不器用な恋〜独占欲が恋だと知ったのは君のせいだ

「優香ちゃん、可愛いよね」

なんか、ご愁傷様ですと、立ち直れない優香を見つめたのだ。

2ヶ月目の第2週の週末は、生理痛で寝込んでいた私。先月同様、セフレなのに性欲処理的なものを求めることもなく、主任は、私を甘やかし、甲斐甲斐しく世話を焼いてくれた。

ますます、好きになる。

その翌週のことだ。

それぞれが仕事を抱えるなか、中村さんは仕事を覚える気があるのかないのかわからない態度で、スマホをいじっていたり、サボる時間も長く、なかなか戻って来ない日が続いた。

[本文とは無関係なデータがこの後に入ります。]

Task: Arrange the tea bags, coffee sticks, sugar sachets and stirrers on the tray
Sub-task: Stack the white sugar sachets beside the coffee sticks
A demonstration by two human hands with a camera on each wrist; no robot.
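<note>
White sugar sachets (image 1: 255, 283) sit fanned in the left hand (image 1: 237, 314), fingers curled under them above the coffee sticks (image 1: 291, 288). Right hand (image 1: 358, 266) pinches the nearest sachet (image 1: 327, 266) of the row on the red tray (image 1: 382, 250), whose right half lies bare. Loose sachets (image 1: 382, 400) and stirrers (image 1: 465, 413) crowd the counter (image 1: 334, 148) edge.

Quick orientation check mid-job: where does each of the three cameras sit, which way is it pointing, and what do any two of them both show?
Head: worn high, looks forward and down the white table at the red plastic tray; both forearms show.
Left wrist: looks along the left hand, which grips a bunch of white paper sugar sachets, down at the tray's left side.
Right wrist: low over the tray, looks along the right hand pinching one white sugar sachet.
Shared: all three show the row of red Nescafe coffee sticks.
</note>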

週末までこんな感じの中村さんに、さすがに男性陣も呆れ、等々、課長が叱責にかかる。

「中村、ちょっと来い」

「はーい」

パーテーションで区切ってある個室に入って行く2人の背を見送る私達が思うことは一つだ。

「あれは、泣かされるな」

山崎さんの呟きに、皆が同意して頷く。

自業自得とはいえ、あの恫喝に耐えられるはずはなく、少しかわいそうに思ったのだ。

課長が叱責にかかる前に、注意をしてあげれば少しは違ったかも知れないと思うのだったが、いまさらだ。

「やる気がないなら、辞めてしまえ」

聞こえてくる課長の声に、皆が肩をすくめる。